Blog: Brexit has hit our economy hard – but the worst is yet to come –

The worst is most certainly yet to come (Picture: Leon Neal/Getty Images)

With each passing day, the level of rot at the heart of this Government grows ever deeper.

We have yet another senior minister facing an inquiry into bullying claims, and MPs ditching basic parliamentary duties in favour of reality TV – and now the country is facing serious economic decay, too. 

Years of damage from this Tory Government has left people desperately struggling up and down the country – and it’s not just my own constituency mailbag telling me this. 

‘Heating or eating’, a phrase we have become accustomed to hearing, simply doesn’t capture the scale of the cost of living scandal. 
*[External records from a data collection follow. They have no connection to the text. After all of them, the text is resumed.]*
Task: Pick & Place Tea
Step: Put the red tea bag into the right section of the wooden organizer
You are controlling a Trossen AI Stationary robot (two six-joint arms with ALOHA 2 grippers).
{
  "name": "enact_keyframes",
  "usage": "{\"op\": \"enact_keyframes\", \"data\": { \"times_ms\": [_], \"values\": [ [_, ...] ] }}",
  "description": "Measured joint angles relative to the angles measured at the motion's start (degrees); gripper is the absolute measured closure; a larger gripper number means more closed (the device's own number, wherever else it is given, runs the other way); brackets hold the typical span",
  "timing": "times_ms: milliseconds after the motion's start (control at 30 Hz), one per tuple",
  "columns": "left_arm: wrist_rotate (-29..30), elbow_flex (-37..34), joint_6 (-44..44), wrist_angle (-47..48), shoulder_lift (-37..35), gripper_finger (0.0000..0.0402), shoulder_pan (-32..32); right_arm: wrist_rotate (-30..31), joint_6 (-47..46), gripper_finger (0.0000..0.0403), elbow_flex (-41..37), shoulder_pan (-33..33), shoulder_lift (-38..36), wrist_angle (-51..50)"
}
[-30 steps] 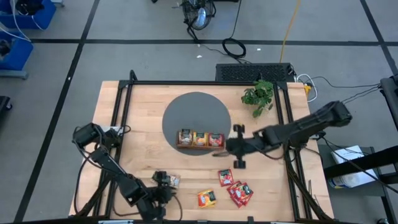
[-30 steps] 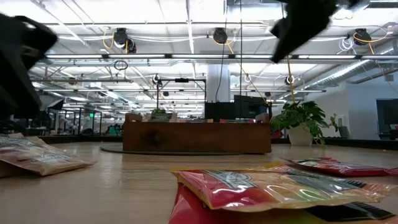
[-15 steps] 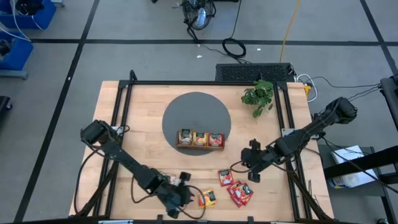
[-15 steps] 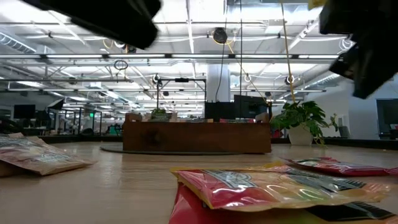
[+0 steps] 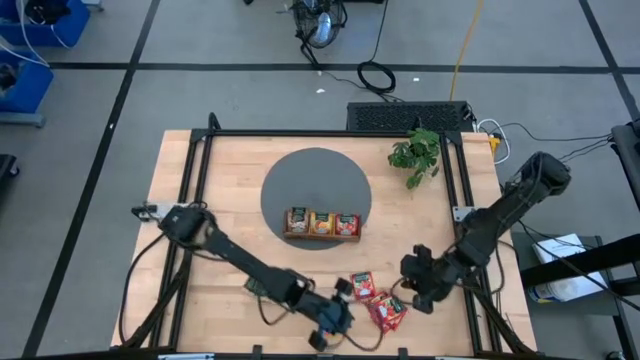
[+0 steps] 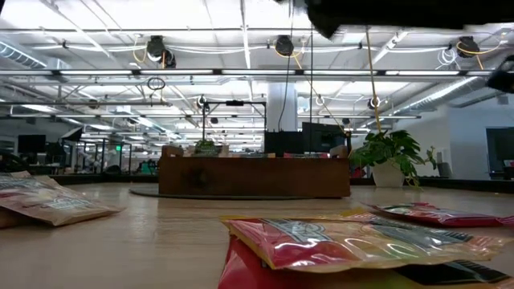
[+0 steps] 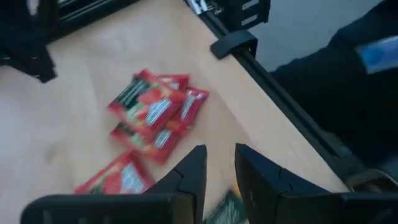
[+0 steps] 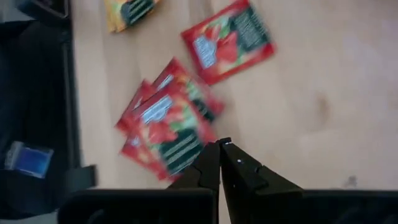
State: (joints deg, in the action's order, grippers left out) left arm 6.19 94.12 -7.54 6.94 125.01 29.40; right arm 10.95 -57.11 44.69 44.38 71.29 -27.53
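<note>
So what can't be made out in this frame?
- Orange-yellow sachet: in the high view the left pincer covers it; in the left wrist view it is cut off by the bottom edge behind the fingers.
- Pile of red sachets: overlap hides the count.
- Wooden tray: low view shows only its side, contents hidden.
- Sachet lettering: too blurred.

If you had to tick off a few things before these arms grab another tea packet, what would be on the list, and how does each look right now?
1. Left claw open and empty: ok.
2. Right claw shut, needs opening before a grab: not ok.
3. Red sachets lie within reach between both arms: ok.
4. Those red sachets overlap in a pile, so picking one alone is harder: not ok.
5. Wooden tray compartments have room left: cannot tell.
6. Arms clear of each other near the table's front edge: cannot tell.
</note>
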Motion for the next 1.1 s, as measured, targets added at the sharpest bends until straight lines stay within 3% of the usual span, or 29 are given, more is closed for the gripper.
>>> {"op": "enact_keyframes", "data": {
  "times_ms": [267, 500, 633, 900, 1100],
  "values": [
    [0.2, 13.0, -3.3, -4.1, 10.5, 0.0314, -0.9, 10.0, -16.2, 0.0399, -3.6, 7.9, 0.5, 0.6],
    [-4.1, 18.5, -1.0, -2.7, 13.9, 0.0314, -3.7, 9.9, -13.3, 0.0381, -10.9, 8.2, 0.5, 17.1],
    [-7.2, 18.6, 2.3, -2.6, 14.8, 0.0314, -5.8, 8.0, -13.2, 0.0357, -15.0, 5.5, 0.5, 24.7],
    [-12.8, 18.1, 6.2, -4.4, 16.0, 0.0314, -7.4, 0.9, -15.6, 0.0295, -16.9, 1.0, 0.8, 24.8],
    [-14.5, 18.0, 8.1, -5.7, 17.6, 0.0314, -8.3, -3.6, -14.8, 0.0277, -16.9, -0.3, 2.3, 26.1]
  ]
}}
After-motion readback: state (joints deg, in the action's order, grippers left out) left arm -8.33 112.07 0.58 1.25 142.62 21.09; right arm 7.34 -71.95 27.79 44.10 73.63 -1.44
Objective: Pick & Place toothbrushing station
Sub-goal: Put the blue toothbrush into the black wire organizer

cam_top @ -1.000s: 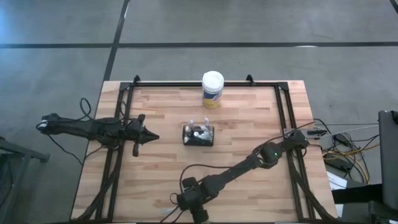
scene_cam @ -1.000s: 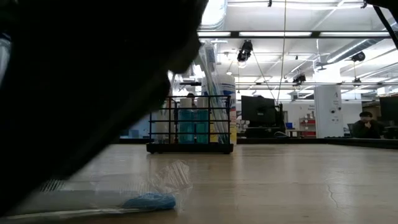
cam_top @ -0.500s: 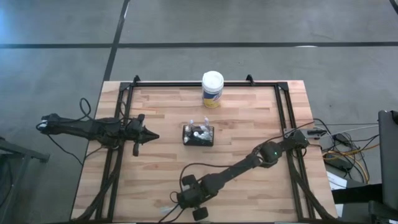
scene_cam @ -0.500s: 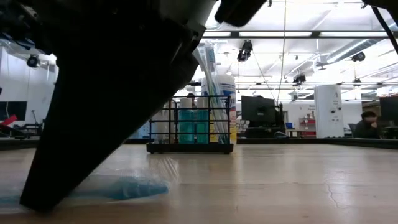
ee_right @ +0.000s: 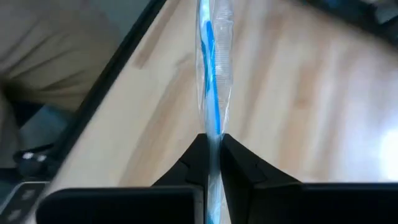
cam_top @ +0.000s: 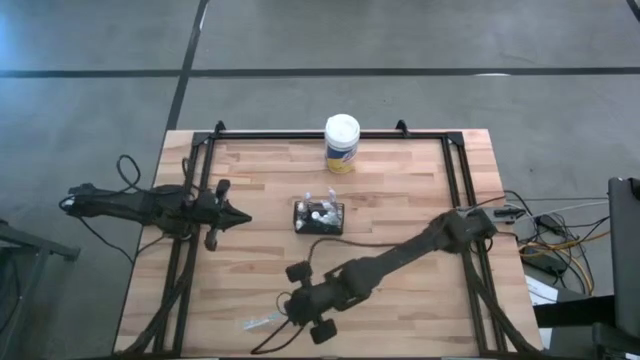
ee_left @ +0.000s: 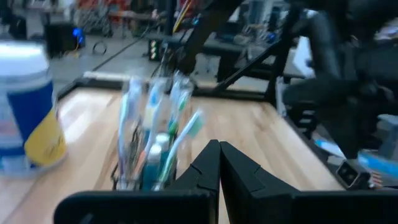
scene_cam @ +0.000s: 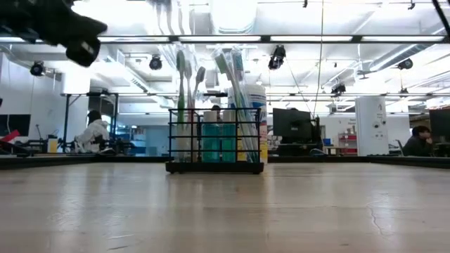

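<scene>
The toothbrushing station (cam_top: 319, 217), a small black wire caddy with several toothbrushes standing in it, rests on its base at the table's middle; it also shows in the low view (scene_cam: 214, 144) and the left wrist view (ee_left: 155, 149). My right gripper (ee_right: 213, 142) hangs over the table's near edge (cam_top: 288, 318), left of centre, shut on a blue toothbrush in a clear wrapper (ee_right: 212, 68). My left gripper (cam_top: 245, 219) is shut and empty at the table's left, pointing at the station (ee_left: 219, 152). My right gripper pinches the wrapped toothbrush between its two fingers, on a stretch of the clear wrapper (ee_right: 214, 132) near one end. The brush runs on past the fingertips, in line with them. The fingers slant down toward the near left. The brush (cam_top: 262, 322) is lifted clear of the table.
A round canister with a white lid and a yellow and blue label (cam_top: 342, 143) stands at the far edge, behind the station. A black frame (cam_top: 455, 170) runs along the table's sides. Bare wood lies between the station and the near edge.
My right gripper has shut on the wrapped toothbrush lying at the table's near edge and has risen with it. The brush has gone from flat on the wood to lifted clear, and the low view has lost both it and the gripper from its foreground.
</scene>
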Robot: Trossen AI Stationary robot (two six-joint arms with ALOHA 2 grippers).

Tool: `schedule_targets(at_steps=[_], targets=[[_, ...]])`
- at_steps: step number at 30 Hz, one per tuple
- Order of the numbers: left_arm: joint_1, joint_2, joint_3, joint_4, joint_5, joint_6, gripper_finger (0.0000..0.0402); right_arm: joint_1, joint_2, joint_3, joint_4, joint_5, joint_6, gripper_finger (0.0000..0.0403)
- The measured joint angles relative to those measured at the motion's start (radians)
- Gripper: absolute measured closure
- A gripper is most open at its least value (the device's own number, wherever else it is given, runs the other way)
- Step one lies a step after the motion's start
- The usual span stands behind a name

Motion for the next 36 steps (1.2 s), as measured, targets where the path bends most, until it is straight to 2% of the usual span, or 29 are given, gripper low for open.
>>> schedule_targets(at_steps=[2, 5, 10, 12, 17, 21, 24, 27, 32, 36], targets=[[0.0, -0.003, 0.007, 0.026, 0.03, 0.03, 0.0392, 0.0, -0.052, -0.011, 0.001, 0.049, -0.043, 0.0385], [0.0, -0.006, 0.011, 0.095, 0.094, 0.075, 0.0392, -0.007, -0.145, -0.061, 0.032, 0.064, -0.121, 0.0385], [0.0, -0.009, 0.008, 0.182, 0.129, 0.13, 0.0392, -0.049, -0.379, -0.276, 0.19, 0.064, -0.202, 0.0385], [0.0, -0.005, 0.004, 0.2, 0.116, 0.155, 0.0392, -0.08, -0.471, -0.423, 0.316, 0.047, -0.223, 0.0385], [0.0, 0.011, 0.003, 0.244, 0.009, 0.159, 0.0392, -0.179, -0.659, -0.819, 0.824, -0.161, -0.249, 0.0385], [-0.001, 0.043, -0.011, 0.273, -0.025, 0.179, 0.0385, -0.261, -0.711, -1.047, 1.134, -0.228, -0.223, 0.0385], [-0.001, 0.094, -0.035, 0.358, -0.008, 0.223, 0.0356, -0.319, -0.706, -1.147, 1.276, -0.278, -0.185, 0.0385], [0.0, 0.166, -0.04, 0.476, -0.009, 0.24, 0.0312, -0.359, -0.704, -1.186, 1.373, -0.287, -0.144, 0.0385], [0.002, 0.293, -0.03, 0.662, -0.011, 0.313, 0.0221, -0.395, -0.685, -1.198, 1.38, -0.29, -0.132, 0.0385], [0.007, 0.381, -0.002, 0.735, -0.015, 0.358, 0.0151, -0.409, -0.687, -1.181, 1.393, -0.284, -0.135, 0.0385]])
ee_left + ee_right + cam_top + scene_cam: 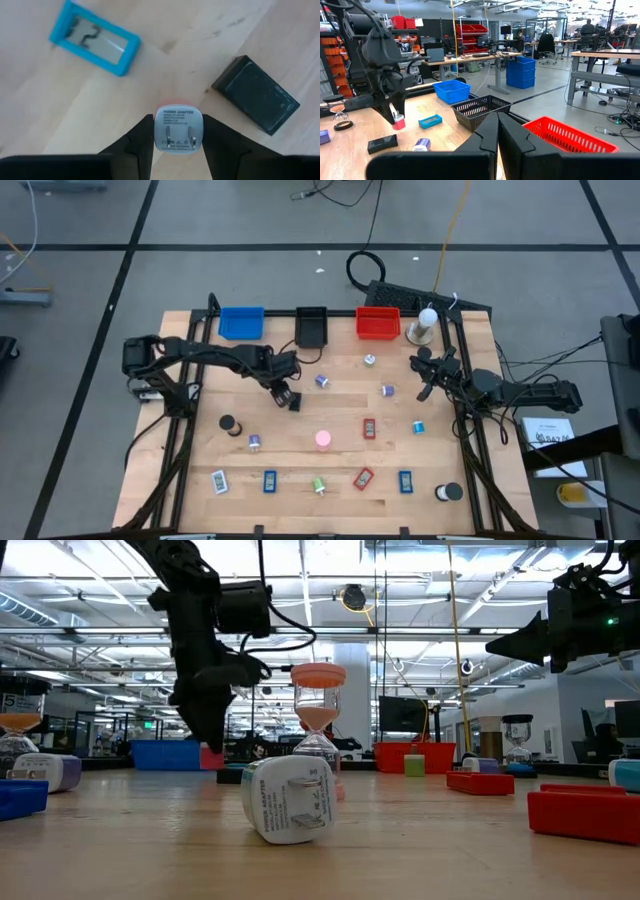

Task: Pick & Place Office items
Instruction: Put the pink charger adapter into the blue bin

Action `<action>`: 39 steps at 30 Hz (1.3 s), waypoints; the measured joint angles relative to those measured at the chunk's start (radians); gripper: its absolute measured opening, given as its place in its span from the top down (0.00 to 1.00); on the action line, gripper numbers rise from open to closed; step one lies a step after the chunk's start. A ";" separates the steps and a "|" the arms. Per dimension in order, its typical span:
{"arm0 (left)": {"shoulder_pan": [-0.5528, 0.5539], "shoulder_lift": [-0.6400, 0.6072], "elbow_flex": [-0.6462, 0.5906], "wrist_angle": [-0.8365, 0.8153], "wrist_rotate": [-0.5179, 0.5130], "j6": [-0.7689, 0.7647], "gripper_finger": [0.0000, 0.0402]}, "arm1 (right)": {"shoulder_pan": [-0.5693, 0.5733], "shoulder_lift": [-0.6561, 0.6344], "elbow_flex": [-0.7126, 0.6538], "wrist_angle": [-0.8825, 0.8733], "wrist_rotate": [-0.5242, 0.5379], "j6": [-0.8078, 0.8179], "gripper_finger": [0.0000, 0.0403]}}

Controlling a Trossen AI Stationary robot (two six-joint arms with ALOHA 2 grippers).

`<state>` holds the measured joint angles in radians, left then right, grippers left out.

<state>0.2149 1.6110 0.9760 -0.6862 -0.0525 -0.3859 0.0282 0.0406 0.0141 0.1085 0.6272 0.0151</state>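
My left gripper (177, 127) hangs over the middle-left of the table (180, 430), shut on a small power adapter (178, 129) with a white pronged face and a red body. Below it on the wood lie a black box (256, 94) and a blue-framed flat item (95, 37). The right wrist view shows the adapter (398, 121) below the left fingers. More office items lie over the near half: a pink hourglass (323, 440), a black cylinder (228, 423) and a red rectangle (368, 428). My right gripper (497, 131) waits shut at the right side, held level. My left gripper pinches the adapter between its two fingers, one on each of two opposite sides (157, 131). The fingers come from above, pointing steeply down. The pronged white face (178, 131) is turned up toward the wrist. The adapter hangs a little clear of the table.
Along the far edge stand a blue tray (241, 322), a black tray (311, 326), a red tray (378, 323) and a white ball-topped stand (427, 325). Small cylinders (321, 381) and flat rectangles (270, 480) are scattered across the middle and near rows.
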 joint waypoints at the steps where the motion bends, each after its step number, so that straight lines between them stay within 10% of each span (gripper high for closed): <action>1: 0.006 -0.016 0.000 -0.016 0.000 -0.010 0.66 | 0.000 0.000 0.000 0.000 0.000 0.000 1.00; 24: 0.131 -0.412 -0.001 -0.392 -0.065 -0.294 0.64 | 0.000 0.000 0.000 0.000 0.000 0.000 1.00; 39: 0.666 -0.305 0.019 -0.254 0.006 -0.051 0.64 | 0.000 0.000 0.000 0.000 0.000 0.000 1.00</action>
<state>0.8810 1.3064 0.9949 -0.9401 -0.0469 -0.4367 0.0280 0.0407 0.0142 0.1085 0.6271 0.0150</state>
People are living in cold and damp homes due to our having some of the leakiest and worst-insulated housing in Europe. 

Millions are skipping meals or going a whole day without eating, with hunger levels doubling since January. 

There are pensioners riding buses all day just to keep warm, nurses using food banks, and a two-year-old dying of prolonged exposure to mould in his family’s flat. 

This is the state of poverty-stricken Tory Britain today. 

It’s a far cry from the ‘sunlit uplands’ of our future outside the EU that Boris Johnson once extolled. 

So what shape has Brexit left our economy in? 

It’s delivered a fall in trade eventually predicted to be 15%, stalling business investment, a 4% reduction in productivity, lower wages, trade deals with watered down environmental standards, a 6% increase in food prices, the highest inflation in the G7, and a grave shortage of health and social care workers – and we’re less than two years into our ‘deal’. 

The worst is most certainly yet to come. 

The spending decisions made in the Chancellor’s Autumn Statement must reflect the economy we want to create, and the society we want to live in

When people are in desperate need, many turn to our public services for support. Yet years of austerity have devastated local authorities – this week two Tory councils have warned they face bankruptcy if they’re not funded properly. 

Three quarters of county councils are likely to slash bus subsidies, two thirds plan to turn off streetlights despite fears for women’s safety, half will reduce library opening hours (or shut them altogether), and nearly four fifths intend to scale back funding for vitally important local climate action.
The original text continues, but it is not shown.